What you are asked to do — Copy exactly, please, the lines of the data from its start through the line containing "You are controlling".

__________________________________________________

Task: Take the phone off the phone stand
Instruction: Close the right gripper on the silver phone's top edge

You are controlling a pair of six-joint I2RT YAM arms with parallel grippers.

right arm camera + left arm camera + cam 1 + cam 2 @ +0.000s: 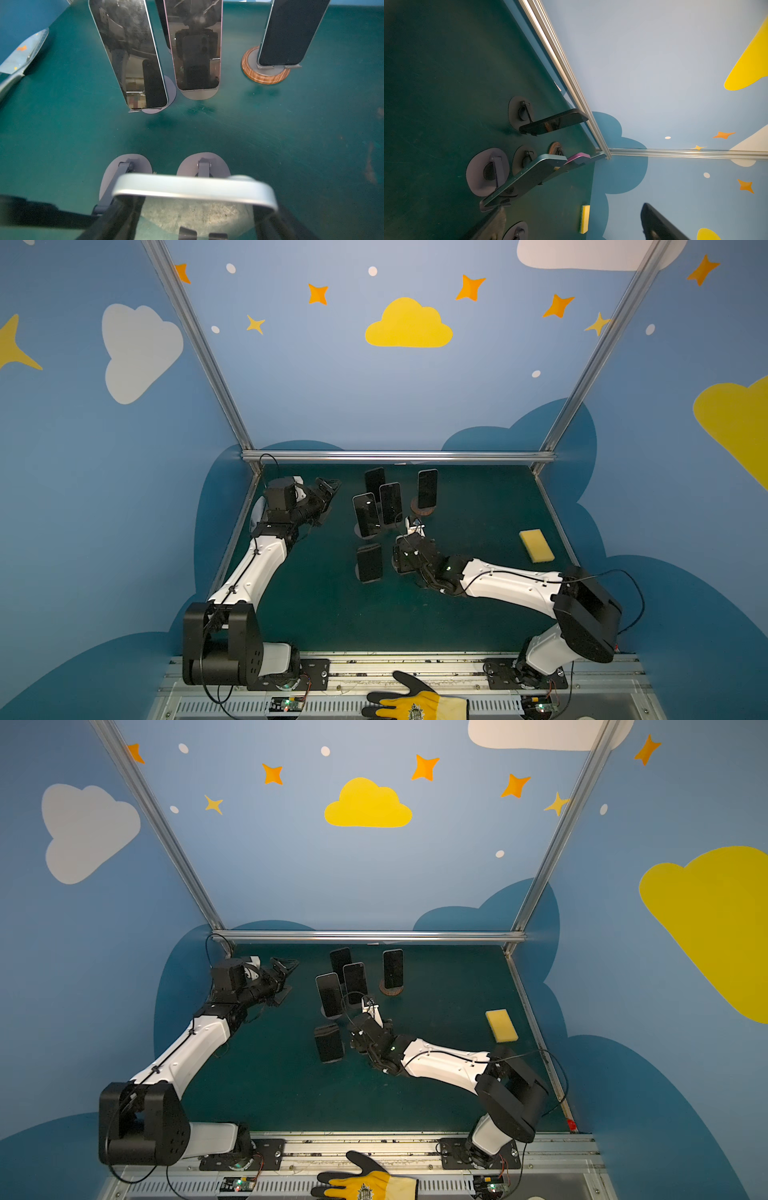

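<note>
1. A dark green table [478, 614] carries several dark-screened phones propped on stands, most of them clustered toward the back.
2. The right end effector [196, 204] reaches into the middle of the table. Its fingers [124, 216] sit on either side of a silver-edged phone [193, 186].
3. That phone stands just in front of its grey phone stand [203, 163], whose hinged arm rises behind it.
4. I cannot tell whether the fingers press the phone's sides or only flank them.
5. The left end effector [332, 498] hangs released and empty near the back left, well apart from the phones.
6. A yellow sponge [536, 545] lies to the right.
</note>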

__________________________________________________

Task response —
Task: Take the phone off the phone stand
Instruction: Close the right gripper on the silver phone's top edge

You are controlling a pair of six-joint I2RT YAM arms with parallel grippers.

Nothing further remains in this exercise.